На журнальном столике сало, немного сыра, хлеб, огурчики. Он запивает водку «Юпи», а я самодовольно не запиваю. Играет какая-то спокойная музыка, светит фонарик на стене. Хоть не весело, зато уютно. Выпиваем по две рюмки, он совсем не умеет пить и уже поехал.
– Ю-у… Юль, ты не торопишься?
– Не-а. Может, еще?
– Я все, а ты, конечно…
Я наливаю половину рюмочки, пью, съедаю ломтик сыра, пару ломтиков огурца. А он подвигается ко мне, кладет руку на колено. Ладонь потная, сам весь напряженный, перепуганный. Я смотрю на него и улыбаюсь.
– Юль, – шепчет он, и лицо его перед моим, и мы «сливаемся в поцелуе».
Потом на диване. Он шарит по мне руками, ему ведь все это ново, ему страшно и интересно. Мне забавно, я помогаю ему. У меня фигурка ничего, лицо тоже, ноги красивые, гладкие, волоски обпаливаю спичками.
– Юль, Юль…
Да, это, скорее всего, на всю ночь. Классно. Еще одна ночь, правда, не слишком веселая, зато не дома.
Сентябрь 1995 г.
Имя
Лариса сидела на скамейке, ожидая мужа. Заканчивался рабочий день. По бульвару спеша и не спеша двигались пары, компании и одинокие люди. Сейчас и Виктор выйдет из своей типографии, они традиционно, как почти каждый вечер, прогуляются до фонтана и пойдут домой. Ужин уже готов, по телевизору вечером детектив.

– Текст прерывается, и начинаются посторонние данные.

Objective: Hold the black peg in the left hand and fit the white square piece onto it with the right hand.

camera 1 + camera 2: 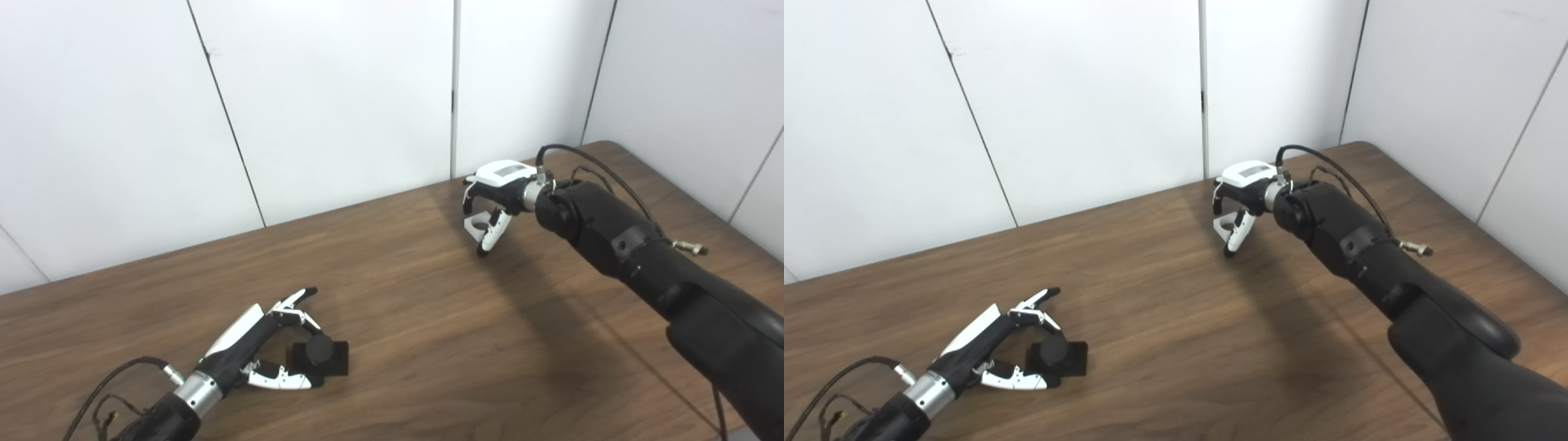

Прохладно, середина сентября. С тополей иногда тихо падают листья. Дышится глубоко, воздух хороший, вкусный. Конечно, как и всегда осенью, немного грустно. Ощущается, как жизнь течет, хоть и неплохо, но течет непрерывно, день за днем, день за днем. И не вернуть. Сладковатая такая, даже приятная грусть.